__Work request__:
Where the listing below reaches the line containing "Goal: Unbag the", start writing out lines exactly, and stop once the line containing "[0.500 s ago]" has been written.
"""
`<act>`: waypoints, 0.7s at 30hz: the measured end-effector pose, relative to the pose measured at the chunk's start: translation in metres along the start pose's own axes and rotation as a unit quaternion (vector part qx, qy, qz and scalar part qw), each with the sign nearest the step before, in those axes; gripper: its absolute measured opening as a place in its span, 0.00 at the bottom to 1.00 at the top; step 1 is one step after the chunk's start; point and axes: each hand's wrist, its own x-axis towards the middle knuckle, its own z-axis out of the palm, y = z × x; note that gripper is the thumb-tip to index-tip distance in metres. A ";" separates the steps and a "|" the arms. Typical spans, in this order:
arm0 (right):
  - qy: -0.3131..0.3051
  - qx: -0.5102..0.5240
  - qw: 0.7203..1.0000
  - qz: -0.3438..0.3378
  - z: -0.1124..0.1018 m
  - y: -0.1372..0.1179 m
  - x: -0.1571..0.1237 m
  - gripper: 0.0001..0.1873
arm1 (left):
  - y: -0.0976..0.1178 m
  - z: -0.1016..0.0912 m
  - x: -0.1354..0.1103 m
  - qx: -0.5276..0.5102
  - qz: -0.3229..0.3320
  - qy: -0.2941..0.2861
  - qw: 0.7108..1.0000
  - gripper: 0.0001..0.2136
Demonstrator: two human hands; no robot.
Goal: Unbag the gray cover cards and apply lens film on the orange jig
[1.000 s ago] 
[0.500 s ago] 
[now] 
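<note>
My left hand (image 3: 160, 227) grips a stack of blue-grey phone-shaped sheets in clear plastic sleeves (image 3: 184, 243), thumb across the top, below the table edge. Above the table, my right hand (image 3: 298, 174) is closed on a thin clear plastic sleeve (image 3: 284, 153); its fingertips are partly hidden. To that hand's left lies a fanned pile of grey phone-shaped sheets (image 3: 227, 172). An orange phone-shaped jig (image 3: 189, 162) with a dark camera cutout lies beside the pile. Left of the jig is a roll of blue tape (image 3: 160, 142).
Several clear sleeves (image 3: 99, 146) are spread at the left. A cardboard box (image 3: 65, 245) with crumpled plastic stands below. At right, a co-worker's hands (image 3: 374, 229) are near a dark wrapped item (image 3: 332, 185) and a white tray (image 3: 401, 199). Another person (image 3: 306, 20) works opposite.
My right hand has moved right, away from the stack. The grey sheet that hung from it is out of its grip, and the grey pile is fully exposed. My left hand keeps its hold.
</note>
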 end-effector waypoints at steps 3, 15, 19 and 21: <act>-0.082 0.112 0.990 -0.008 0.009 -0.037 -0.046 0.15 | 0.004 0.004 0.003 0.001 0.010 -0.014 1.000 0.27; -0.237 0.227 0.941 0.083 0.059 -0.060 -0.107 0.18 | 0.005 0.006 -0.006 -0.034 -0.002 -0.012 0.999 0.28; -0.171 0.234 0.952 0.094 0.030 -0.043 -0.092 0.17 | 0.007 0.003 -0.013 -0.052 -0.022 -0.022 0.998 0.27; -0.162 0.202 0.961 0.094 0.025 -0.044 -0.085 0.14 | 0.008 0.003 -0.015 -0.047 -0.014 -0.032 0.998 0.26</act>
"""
__Exercise answer__:
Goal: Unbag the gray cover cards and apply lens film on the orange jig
[1.000 s ago] 
[0.500 s ago] 

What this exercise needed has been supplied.